Processors are improving, screens are improving, battery capacities are improving. . . But why are we still stuck with HD resolution (or even lower) on laptops that cost tens of thousands of TL?
 Why do we continue to spend tens of thousands of TL and continue to be sentenced to HD resolution?
READING NOW Why do we continue to spend tens of thousands of TL and continue to be sentenced to HD resolution?

A new laptop from Chinese tech company Honor has an important first, though not much mentioned. The MagicBook V14 is the first laptop to come with a 90-degree ultra-wide-angle, 5-megapixel camera. A handful of other devices, such as the HP Elite Dragonfly Max business laptop, also have 5-megapixel cameras. However, they still make up a small portion of the market.

So why today and in this age, at a time when hybrid work is important and Microsoft Teams, Zoom and Google Meet are becoming familiar applications and even mainstream, laptop cameras are still “creeping on the floor?” Why do laptop owners have to put up with webcams that go down to VGA resolution?

For those under a certain age, we would like to explain: VGA refers to an old, outdated, far outdated resolution of 640 x 480 pixels (or 307,000 pixels in total). It was mainstream towards the end of the last century (1990s), but somehow it can still appear on the laptop released in 2021. While there is something funny about seeing yourself as a Minecraft character on the screen, that’s not a feeling shared by many.
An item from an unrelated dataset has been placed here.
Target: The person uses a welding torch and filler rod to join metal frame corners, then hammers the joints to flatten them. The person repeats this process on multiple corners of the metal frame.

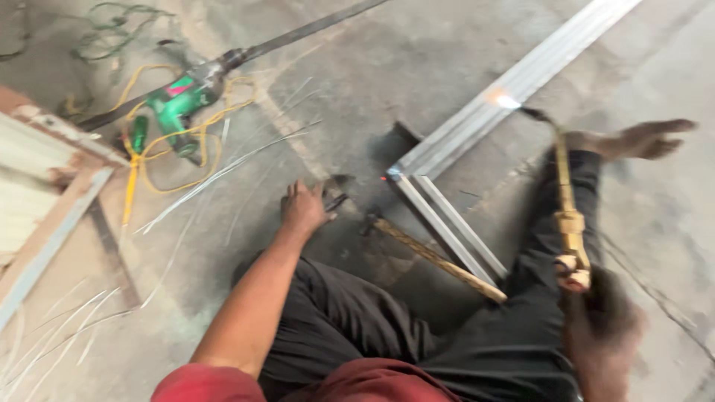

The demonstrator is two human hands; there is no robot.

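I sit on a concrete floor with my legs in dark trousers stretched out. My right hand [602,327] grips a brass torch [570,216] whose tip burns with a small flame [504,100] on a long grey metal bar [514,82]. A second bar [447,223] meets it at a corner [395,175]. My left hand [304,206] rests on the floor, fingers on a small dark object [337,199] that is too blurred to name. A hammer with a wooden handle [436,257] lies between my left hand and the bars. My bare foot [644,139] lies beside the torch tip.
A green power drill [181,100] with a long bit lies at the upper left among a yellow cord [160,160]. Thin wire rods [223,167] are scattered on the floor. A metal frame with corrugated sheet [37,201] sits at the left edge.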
One of the best-selling computer products of the past two years has been the humble webcam. The epidemic has shown that millions of people are dissatisfied with the quality of the picture taken by the integrated laptop webcams, and unfortunately that doesn’t look like that will change anytime soon.

Why Are Laptop Webcams Stuck in the Past?

Our research of 50 laptops currently on sale at Dell, Lenovo and HP in the gaming, consumer and business segments doesn’t paint a very good picture. For example, Dell doesn’t have a webcam laptop with a resolution higher than 720p (about one million pixels), and that includes its most expensive laptop, the Dell Precision 7760 Data Science Workstation. The same is not true for other manufacturers. Even Apple’s MacBook Airs have a 720p camera. Even the newly introduced MacBook Pros, which cost up to tens of thousands of TL, only offer HD webcams. HD webcams represent today’s normal. So why aren’t manufacturers taking a step to change this?

The first reason is that prior to the pandemic, webcam quality on laptops was way down the priority list. Because most people were meeting in real life and meetings were held in boardrooms. This has convinced many manufacturers to be stuck on HD at best. Some have decided to hide the webcam completely by making it pop-up. Some manufacturers even went further and eliminated the webcam altogether.

On the whole, the laws of capitalism have also complicated the transition to multi-megapixel laptop webcams. Phones are thicker than laptop screens, and laptop webcam modules tend to be horizontal (fit in the frame) rather than vertical (like smartphones). So the transition didn’t happen until there was enough demand for laptop webcam modules with smartphone-like sensors. Because it didn’t seem like a logical reason to increase the cost.

There is also user indifference at work. HD webcams seem normal to most people; so reviews and users don’t tend to highlight (or consider) this an anomaly. But we, the ones who need to act as agents for change and make it clear that the current situation is not normal, need to get our readers to realize this and put pressure on the manufacturers.

How Can Laptop Webcams Change?

Huawei (and Honor) was the only company that dared to put the webcam under a button. Because the most important thing was undoubtedly the image quality and resolution. Therefore, a thicker frame, under-screen or perforated cameras can be put among the alternatives.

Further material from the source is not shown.